Instructions to follow: The answer must be the lines from the one containing "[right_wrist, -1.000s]" through the last line of the data below, copied exactly, with nothing else.
****************
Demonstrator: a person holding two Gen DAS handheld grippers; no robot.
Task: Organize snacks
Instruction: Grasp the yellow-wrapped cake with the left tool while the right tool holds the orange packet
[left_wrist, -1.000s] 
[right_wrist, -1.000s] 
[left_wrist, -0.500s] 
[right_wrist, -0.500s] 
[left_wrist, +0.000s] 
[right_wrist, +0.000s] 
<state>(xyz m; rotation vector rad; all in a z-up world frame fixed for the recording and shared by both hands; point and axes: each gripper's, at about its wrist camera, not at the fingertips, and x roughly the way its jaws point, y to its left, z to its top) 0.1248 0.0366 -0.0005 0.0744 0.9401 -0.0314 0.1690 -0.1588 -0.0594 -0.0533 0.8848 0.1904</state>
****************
Reply:
[right_wrist, -1.000s] 
[left_wrist, -0.500s] 
[right_wrist, -0.500s] 
[left_wrist, +0.000s] 
[right_wrist, +0.000s] 
<state>(xyz m; rotation vector rad; all in a z-up world frame fixed for the recording and shared by both hands; point and axes: each gripper's, at about its wrist camera, not at the fingertips, and x roughly the way its jaws point, y to its left, z to its top) 0.1248 0.0366 -0.0005 0.0744 0.9401 -0.0314 0.1690 -0.1588 -0.0594 -0.0533 0.8848 0.1904</state>

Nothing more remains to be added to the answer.